### ASSIGNMENT
Produce a verbatim transcription of all records.

### RECORDS SUPPLIED
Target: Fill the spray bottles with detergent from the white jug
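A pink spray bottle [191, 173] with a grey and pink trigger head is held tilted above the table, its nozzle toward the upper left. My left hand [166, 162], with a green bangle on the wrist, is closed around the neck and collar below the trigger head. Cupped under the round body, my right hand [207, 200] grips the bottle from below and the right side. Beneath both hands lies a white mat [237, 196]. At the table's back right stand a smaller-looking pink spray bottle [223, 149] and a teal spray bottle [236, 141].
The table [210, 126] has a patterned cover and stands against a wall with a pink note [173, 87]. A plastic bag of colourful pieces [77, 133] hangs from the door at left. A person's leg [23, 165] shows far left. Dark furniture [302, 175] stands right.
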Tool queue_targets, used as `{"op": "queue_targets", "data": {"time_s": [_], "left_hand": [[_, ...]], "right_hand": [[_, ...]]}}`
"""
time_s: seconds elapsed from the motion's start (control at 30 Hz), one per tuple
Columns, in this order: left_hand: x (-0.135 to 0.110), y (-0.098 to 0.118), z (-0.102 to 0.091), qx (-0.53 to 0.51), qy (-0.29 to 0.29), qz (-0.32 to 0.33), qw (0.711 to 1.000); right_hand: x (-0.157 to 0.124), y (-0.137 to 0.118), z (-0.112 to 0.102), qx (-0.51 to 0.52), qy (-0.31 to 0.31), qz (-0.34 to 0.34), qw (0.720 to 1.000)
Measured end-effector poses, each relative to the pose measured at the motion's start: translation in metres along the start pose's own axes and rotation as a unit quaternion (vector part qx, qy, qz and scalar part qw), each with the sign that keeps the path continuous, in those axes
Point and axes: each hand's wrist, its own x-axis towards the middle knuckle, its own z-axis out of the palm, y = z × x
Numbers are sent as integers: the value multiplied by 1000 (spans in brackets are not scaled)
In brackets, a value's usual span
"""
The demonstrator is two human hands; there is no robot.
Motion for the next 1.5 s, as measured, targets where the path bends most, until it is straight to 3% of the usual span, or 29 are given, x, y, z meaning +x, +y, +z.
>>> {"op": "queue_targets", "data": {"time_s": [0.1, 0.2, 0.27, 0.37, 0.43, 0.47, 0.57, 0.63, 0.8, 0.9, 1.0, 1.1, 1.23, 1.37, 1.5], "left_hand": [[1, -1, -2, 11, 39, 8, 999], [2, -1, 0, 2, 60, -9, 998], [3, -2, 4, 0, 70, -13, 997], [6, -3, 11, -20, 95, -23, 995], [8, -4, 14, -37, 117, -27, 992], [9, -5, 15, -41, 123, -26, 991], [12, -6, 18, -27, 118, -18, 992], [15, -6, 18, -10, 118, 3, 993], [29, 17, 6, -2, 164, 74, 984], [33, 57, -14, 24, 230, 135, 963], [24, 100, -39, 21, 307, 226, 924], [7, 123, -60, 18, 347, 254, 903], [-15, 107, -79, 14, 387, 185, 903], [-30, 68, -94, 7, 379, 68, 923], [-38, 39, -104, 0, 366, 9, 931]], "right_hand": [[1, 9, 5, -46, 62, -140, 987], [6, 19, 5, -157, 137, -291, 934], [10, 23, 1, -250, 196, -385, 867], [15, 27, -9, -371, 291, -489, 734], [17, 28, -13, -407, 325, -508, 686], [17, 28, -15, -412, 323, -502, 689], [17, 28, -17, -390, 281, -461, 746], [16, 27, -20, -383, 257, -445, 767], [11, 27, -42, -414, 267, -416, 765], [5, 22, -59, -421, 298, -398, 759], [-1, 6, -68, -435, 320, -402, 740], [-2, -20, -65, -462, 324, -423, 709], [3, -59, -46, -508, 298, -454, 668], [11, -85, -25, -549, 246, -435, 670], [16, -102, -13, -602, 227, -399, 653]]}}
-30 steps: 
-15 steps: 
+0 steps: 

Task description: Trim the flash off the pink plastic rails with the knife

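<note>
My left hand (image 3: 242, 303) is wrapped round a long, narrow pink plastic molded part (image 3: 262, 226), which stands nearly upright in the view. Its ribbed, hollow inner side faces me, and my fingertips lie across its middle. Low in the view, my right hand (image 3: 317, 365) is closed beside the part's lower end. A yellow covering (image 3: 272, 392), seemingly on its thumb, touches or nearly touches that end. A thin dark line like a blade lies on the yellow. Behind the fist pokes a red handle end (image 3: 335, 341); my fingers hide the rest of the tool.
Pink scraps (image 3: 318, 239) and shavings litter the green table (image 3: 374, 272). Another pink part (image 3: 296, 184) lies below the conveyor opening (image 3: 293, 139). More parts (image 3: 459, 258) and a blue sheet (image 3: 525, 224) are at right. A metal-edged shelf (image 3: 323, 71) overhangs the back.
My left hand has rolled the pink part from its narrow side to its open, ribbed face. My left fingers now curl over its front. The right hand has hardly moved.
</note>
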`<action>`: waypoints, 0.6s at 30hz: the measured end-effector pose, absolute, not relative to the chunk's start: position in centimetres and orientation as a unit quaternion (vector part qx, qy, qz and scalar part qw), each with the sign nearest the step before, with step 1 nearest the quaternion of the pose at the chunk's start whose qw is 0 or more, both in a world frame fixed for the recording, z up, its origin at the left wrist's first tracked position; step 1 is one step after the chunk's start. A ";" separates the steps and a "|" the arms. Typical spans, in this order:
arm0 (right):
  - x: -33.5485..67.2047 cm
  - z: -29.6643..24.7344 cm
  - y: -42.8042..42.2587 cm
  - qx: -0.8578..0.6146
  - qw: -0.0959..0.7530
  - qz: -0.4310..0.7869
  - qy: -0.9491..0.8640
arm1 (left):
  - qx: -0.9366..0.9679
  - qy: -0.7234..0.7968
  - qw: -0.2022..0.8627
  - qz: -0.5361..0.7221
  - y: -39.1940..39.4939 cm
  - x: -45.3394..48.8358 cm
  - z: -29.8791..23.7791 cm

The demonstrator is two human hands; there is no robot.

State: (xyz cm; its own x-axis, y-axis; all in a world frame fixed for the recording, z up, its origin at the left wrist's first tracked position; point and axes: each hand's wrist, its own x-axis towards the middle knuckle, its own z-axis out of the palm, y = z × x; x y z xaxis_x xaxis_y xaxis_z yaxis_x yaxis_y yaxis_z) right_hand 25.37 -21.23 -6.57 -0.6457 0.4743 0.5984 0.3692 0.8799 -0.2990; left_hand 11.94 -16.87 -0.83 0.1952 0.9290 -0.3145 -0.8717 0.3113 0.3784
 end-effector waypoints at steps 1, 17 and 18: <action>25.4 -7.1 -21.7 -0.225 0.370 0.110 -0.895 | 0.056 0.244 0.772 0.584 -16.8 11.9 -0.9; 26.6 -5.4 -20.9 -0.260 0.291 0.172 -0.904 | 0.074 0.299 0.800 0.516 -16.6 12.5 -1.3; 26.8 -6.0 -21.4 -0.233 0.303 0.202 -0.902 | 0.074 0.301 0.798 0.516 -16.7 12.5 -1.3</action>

### TASK SOLUTION
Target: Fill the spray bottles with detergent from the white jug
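A pink spray bottle [191, 173] with a grey and pink trigger head is held tilted above the table, its nozzle toward the upper left. My left hand [166, 162], with a green bangle on the wrist, is closed around the neck and collar below the trigger head. Cupped under the round body, my right hand [207, 200] grips the bottle from below and the right side. Beneath both hands lies a white mat [237, 196]. At the table's back right stand a smaller-looking pink spray bottle [223, 149] and a teal spray bottle [236, 141].
The table [210, 126] has a patterned cover and stands against a wall with a pink note [173, 87]. A plastic bag of colourful pieces [77, 133] hangs from the door at left. A person's leg [23, 165] shows far left. Dark furniture [302, 175] stands right.
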Tool queue_targets, used as `{"op": "queue_targets", "data": {"time_s": [_], "left_hand": [[_, ...]], "right_hand": [[_, ...]]}}`
"""
time_s: seconds elapsed from the motion's start (control at 30 Hz), one per tuple
Columns, in this order: left_hand: x (-0.135 to 0.110), y (-0.098 to 0.118), z (-0.102 to 0.091), qx (-0.53 to 0.51), qy (-0.29 to 0.29), qz (-0.32 to 0.33), qw (0.711 to 1.000); right_hand: x (-0.157 to 0.124), y (-0.137 to 0.118), z (-0.112 to 0.102), qx (-0.51 to 0.52), qy (-0.31 to 0.31), qz (-0.34 to 0.34), qw (0.720 to 1.000)
Measured end-effector poses, each relative to the pose measured at the motion's start: translation in metres along the start pose's own axes and rotation as a unit quaternion (vector part qx, qy, qz and scalar part qw), each with the sign that keeps the path continuous, in those axes
Point and axes: each hand's wrist, its own x-axis towards the middle knuckle, its own z-axis out of the palm, y = z × x
Numbers are sent as integers: the value multiplied by 1000 (spans in brackets are not scaled)
In brackets, a value's usual span
"""
The demonstrator is two human hands; there is no robot.
Motion for the next 1.5 s, as measured, targets where the path bends most, until it is straight to 3% of the usual span, or 29 are given, x, y, z meaning +x, +y, +z.
>>> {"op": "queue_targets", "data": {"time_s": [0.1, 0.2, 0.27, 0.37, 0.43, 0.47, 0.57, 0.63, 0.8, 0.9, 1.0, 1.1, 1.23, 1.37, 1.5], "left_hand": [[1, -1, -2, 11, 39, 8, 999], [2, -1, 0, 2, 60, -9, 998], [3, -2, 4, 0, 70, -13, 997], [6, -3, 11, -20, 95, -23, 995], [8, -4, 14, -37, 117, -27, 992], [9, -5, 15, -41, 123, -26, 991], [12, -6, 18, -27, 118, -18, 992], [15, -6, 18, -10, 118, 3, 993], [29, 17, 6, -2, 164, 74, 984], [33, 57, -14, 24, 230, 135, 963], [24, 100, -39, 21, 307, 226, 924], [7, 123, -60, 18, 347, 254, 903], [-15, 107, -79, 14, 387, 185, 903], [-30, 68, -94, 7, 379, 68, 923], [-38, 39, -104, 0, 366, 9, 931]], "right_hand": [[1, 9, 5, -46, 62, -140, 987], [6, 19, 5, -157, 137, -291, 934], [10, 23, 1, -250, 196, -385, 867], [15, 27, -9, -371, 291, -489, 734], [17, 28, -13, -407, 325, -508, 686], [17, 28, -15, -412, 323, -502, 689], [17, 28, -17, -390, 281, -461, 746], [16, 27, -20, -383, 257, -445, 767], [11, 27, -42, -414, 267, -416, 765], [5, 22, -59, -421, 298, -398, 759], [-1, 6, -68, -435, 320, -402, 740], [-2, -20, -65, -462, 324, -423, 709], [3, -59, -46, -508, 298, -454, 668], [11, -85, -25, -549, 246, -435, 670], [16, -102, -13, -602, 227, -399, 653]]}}
-30 steps: 
-15 steps: 
+0 steps: 

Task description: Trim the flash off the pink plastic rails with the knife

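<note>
My left hand (image 3: 242, 303) is wrapped round a long, narrow pink plastic molded part (image 3: 262, 226), which stands nearly upright in the view. Its ribbed, hollow inner side faces me, and my fingertips lie across its middle. Low in the view, my right hand (image 3: 317, 365) is closed beside the part's lower end. A yellow covering (image 3: 272, 392), seemingly on its thumb, touches or nearly touches that end. A thin dark line like a blade lies on the yellow. Behind the fist pokes a red handle end (image 3: 335, 341); my fingers hide the rest of the tool.
Pink scraps (image 3: 318, 239) and shavings litter the green table (image 3: 374, 272). Another pink part (image 3: 296, 184) lies below the conveyor opening (image 3: 293, 139). More parts (image 3: 459, 258) and a blue sheet (image 3: 525, 224) are at right. A metal-edged shelf (image 3: 323, 71) overhangs the back.
My left hand has rolled the pink part from its narrow side to its open, ribbed face. My left fingers now curl over its front. The right hand has hardly moved.
</note>
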`<action>`: waypoints, 0.6s at 30hz: the measured end-effector pose, absolute, not relative to the chunk's start: position in centimetres and orientation as a unit quaternion (vector part qx, qy, qz and scalar part qw), each with the sign nearest the step before, with step 1 nearest the quaternion of the pose at the chunk's start whose qw is 0 or more, both in a world frame fixed for the recording, z up, its origin at the left wrist's first tracked position; step 1 is one step after the chunk's start. A ";" separates the steps and a "|" the arms. Typical spans, in this order:
arm0 (right):
  - x: -33.5485..67.2047 cm
  - z: -29.6643..24.7344 cm
  - y: -42.8042..42.2587 cm
  - qx: -0.8578..0.6146
  - qw: -0.0959..0.7530
  - qz: -0.4310..0.7869
  - qy: -0.9491..0.8640
arm1 (left):
  - qx: -0.9366..0.9679
  - qy: -0.7234..0.7968
  - qw: -0.2022..0.8627
  - qz: -0.5361..0.7221
  - y: -39.1940..39.4939 cm
  - x: -45.3394..48.8358 cm
  - z: -29.8791..23.7791 cm

The demonstrator is two human hands; there is no robot.

State: (xyz cm; its own x-axis, y-axis; all in a world frame fixed for the recording, z up, its origin at the left wrist's first tracked position; point and axes: each hand's wrist, its own x-axis towards the middle knuckle, its own z-axis out of the palm, y = z × x; x y z xaxis_x xaxis_y xaxis_z yaxis_x yaxis_y yaxis_z) right_hand 25.37 -21.23 -6.57 -0.6457 0.4743 0.5984 0.3692 0.8799 -0.2990; left_hand 11.94 -16.87 -0.83 0.1952 0.9290 -0.3145 -0.8717 0.3113 0.3784
 end-effector waypoints at steps 1, 17 and 18: <action>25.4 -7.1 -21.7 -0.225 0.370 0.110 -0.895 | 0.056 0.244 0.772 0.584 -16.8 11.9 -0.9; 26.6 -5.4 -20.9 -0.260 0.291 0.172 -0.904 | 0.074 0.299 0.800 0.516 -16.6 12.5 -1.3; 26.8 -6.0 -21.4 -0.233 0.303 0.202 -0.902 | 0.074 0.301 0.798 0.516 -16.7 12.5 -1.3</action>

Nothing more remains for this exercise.